As he spoke, Kevin drew up yellow liquid into a syringe. Samara remembered how, during the war, at Balboa Naval Hospital, they'd called penicillin a miracle drug. She prayed it would work a miracle for Johanna.

 

Later she walked Kevin to the front door. "I wish I could stay," he told her, "but I have other patients to see. I'll be back when I can manage it." He kissed her briefly and was gone.

 

Vera, now fully dressed, was waiting at the top of the second floor stairs when Samara came up them. "Where's your father> I can't find him anywhere?"

 

"I don't know. The last I saw him he was in Brian's room, we all were. But that was hours ago."

 

A loud banging started them both. "It's coming from the third floor," Samara said, her nerves on edge. What now? She followed Vera up the third floor stairs and they found John nailing boards across the black door.

 

"I'm closing this off," he said. "I locked it before and what good was the lock? I should have known better."

 

"You can finished tomorrow," Vera said, her voice so calm that Samara marveled. "Please come downstairs now."

 

Her father's face alarmed Samara. Blue veins stood out along his temples and his eyes glittered.
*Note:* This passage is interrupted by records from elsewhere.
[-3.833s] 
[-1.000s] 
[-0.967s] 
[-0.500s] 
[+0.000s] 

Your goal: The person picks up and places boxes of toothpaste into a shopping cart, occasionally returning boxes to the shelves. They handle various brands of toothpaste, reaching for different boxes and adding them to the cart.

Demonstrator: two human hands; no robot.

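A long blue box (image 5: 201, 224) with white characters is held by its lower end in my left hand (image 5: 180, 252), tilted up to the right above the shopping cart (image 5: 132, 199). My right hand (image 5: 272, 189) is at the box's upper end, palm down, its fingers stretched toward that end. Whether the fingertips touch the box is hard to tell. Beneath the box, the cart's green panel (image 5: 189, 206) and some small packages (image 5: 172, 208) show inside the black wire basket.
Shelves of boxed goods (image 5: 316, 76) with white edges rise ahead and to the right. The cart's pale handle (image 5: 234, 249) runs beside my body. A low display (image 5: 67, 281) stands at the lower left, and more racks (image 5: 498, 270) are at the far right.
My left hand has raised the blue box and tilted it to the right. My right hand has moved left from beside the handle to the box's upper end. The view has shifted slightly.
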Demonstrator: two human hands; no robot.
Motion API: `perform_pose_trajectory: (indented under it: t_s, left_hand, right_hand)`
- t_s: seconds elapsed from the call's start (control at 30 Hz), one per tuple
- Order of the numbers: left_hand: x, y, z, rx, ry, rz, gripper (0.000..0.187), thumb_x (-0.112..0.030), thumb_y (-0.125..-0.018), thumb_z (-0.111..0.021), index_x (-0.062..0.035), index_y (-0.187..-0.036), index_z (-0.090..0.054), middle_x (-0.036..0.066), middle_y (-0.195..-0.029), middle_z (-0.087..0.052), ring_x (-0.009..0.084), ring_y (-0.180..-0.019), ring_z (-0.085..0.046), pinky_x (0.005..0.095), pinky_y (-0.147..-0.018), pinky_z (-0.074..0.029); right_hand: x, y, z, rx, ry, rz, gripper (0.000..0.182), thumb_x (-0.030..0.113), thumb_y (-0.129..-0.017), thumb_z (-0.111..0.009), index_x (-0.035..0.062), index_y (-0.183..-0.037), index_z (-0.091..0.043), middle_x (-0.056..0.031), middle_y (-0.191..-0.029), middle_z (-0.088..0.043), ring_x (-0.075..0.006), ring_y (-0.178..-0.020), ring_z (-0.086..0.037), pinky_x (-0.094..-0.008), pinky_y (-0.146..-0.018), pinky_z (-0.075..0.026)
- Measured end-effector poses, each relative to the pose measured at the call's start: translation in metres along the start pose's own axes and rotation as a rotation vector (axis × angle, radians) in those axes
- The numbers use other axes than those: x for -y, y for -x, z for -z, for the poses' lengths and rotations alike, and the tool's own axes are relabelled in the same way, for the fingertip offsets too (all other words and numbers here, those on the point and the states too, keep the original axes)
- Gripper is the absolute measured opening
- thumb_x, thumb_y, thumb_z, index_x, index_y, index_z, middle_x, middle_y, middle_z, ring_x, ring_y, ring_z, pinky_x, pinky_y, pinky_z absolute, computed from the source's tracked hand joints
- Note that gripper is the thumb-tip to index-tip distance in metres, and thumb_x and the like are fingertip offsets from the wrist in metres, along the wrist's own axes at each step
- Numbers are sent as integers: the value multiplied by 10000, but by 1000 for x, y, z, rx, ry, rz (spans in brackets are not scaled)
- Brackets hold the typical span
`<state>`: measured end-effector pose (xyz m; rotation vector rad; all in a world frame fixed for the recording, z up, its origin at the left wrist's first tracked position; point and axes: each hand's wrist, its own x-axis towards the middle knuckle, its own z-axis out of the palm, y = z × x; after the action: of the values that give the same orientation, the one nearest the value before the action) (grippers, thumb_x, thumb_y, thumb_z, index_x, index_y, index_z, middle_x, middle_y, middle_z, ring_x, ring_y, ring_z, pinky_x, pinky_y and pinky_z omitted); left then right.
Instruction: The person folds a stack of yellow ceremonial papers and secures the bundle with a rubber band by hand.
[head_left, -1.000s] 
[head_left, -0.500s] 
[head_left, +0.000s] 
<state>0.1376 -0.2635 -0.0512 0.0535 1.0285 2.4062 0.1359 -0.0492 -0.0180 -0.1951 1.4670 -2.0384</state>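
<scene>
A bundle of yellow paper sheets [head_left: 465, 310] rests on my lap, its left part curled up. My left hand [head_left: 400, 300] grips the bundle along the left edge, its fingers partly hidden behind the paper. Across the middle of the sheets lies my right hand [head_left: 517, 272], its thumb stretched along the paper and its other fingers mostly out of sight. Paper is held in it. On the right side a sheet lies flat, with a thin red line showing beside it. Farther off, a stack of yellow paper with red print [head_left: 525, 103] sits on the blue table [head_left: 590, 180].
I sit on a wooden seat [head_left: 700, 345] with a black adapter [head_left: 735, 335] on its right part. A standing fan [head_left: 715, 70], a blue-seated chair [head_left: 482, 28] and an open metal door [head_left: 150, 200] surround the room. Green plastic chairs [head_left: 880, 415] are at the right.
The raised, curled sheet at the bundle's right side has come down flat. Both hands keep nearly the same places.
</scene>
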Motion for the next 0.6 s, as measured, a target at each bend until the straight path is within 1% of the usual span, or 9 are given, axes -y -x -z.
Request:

He paid no attention to Vera, ferociously hammering nail after nail into the boards.

 

"Please, John," Vera said, this time with a tinge of agitation in her tone.

 

"I want that boy out of my house along with his drunken mother by tomorrow at the latest."

 

"Johanna's ill, John. You'll disturb her with the pounding." Vera's voice was back under control.

 

"Of course she is. He dragged her up there and--"

 

"She has pneumonia, Daddy," Samara put in. "We went riding in the rain."